Line in the Sand PDF Author: Rachel St. John
Publisher: Princeton University Press
ISBN: 1400838630
Category : History
Languages : en
Pages : 297

Book Description
The first transnational history of the U.S.-Mexico border Line in the Sand details the dramatic transformation of the western U.S.-Mexico border from its creation at the end of the Mexican-American War in 1848 to the emergence of the modern boundary line in the first decades of the twentieth century. In this sweeping narrative, Rachel St. John explores how this boundary changed from a mere line on a map to a clearly marked and heavily regulated divide between the United States and Mexico.
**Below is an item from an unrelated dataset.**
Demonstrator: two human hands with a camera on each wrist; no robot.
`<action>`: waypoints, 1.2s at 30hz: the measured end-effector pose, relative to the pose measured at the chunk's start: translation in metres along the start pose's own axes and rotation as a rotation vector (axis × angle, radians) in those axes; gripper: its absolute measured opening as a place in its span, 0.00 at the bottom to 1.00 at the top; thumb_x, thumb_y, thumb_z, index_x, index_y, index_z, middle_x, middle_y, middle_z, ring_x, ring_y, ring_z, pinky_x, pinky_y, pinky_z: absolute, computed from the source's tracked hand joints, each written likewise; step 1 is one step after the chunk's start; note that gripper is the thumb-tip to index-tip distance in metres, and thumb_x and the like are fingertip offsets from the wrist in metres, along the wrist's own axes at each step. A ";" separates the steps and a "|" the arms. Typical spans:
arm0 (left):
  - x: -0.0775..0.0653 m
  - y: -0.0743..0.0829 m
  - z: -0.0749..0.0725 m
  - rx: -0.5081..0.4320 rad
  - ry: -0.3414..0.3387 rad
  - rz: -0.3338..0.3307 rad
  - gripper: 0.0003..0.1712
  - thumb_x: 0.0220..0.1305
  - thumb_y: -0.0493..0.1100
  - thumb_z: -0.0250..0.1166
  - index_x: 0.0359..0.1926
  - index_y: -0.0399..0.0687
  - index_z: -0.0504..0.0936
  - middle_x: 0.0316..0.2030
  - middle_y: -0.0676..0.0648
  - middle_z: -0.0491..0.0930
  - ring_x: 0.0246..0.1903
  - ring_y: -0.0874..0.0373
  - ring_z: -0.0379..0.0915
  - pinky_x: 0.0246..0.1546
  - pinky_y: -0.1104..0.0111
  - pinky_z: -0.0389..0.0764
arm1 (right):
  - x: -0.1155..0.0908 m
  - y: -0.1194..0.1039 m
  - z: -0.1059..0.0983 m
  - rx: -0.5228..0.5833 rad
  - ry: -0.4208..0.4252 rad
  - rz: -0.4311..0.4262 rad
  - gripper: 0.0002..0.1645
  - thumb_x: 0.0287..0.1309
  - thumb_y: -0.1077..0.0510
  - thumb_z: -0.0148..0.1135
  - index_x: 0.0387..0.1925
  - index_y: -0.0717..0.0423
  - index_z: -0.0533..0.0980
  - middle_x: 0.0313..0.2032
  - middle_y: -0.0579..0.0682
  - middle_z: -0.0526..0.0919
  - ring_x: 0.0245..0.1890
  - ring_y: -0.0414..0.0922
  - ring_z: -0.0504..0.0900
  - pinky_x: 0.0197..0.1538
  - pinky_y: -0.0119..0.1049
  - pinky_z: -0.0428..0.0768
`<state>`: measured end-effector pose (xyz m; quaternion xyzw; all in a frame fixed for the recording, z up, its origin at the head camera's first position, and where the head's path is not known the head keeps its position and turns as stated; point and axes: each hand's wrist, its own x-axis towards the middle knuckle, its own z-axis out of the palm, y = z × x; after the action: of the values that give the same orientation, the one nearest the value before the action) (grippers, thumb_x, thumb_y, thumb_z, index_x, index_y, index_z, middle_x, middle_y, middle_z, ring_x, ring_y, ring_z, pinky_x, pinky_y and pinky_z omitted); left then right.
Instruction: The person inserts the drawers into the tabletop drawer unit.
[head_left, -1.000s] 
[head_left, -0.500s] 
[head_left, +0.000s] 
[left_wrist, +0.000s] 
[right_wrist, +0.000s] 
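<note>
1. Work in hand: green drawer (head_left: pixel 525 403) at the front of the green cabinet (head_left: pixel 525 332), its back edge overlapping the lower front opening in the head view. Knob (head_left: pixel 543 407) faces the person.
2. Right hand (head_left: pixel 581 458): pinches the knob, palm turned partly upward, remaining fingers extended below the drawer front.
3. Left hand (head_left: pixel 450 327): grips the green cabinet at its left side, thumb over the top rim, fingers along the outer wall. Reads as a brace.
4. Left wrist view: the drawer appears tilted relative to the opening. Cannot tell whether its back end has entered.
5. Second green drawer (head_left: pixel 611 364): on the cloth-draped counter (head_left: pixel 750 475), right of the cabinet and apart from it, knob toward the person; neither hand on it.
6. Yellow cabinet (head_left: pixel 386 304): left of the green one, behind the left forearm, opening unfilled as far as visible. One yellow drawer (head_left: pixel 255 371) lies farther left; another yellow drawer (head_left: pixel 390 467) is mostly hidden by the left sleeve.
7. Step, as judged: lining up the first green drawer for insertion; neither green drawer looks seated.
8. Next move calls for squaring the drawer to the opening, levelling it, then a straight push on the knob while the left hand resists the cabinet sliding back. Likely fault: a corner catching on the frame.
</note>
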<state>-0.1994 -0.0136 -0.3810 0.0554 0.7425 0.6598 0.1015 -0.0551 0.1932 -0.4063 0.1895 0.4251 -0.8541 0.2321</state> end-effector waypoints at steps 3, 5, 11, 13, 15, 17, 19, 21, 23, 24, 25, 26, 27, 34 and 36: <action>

Focusing on the desert border to the west of the Rio Grande, this book explains the origins of the modern border and places the line at the center of a transnational history of expanding capitalism and state power in the late nineteenth and early twentieth centuries. Moving across local, regional, and national scales, St. John shows how government officials, Native American raiders, ranchers, railroad builders, miners, investors, immigrants, and smugglers contributed to the rise of state power on the border and developed strategies to navigate the increasingly regulated landscape. Over the border's history, the U.S. and Mexican states gradually developed an expanding array of official laws, ad hoc arrangements, government agents, and physical barriers that did not close the line, but made it a flexible barrier that restricted the movement of some people, goods, and animals without impeding others. By the 1930s, their efforts had created the foundations of the modern border control apparatus. Drawing on extensive research in U.S. and Mexican archives, Line in the Sand weaves together a transnational history of how an undistinguished strip of land became the significant and symbolic space of state power and national definition that we know today.

Shadow of the Almighty

Shadow of the Almighty PDF Author: Elisabeth Elliot
Publisher: Hendrickson Publishers
ISBN: 1598562495
Category : Biography & Autobiography
Languages : en
Pages : 362

Book Description
"Shadow of the Almighty" is the bestselling account of the martyrdom of Jim Elliot and four other missionaries at the hands of the Huaorani Indians in Ecuador. "Elizabeth Elliot's account is more than inspirational reading, it belongs to the very heartbeat of evangelic witness"--"Christianity Today."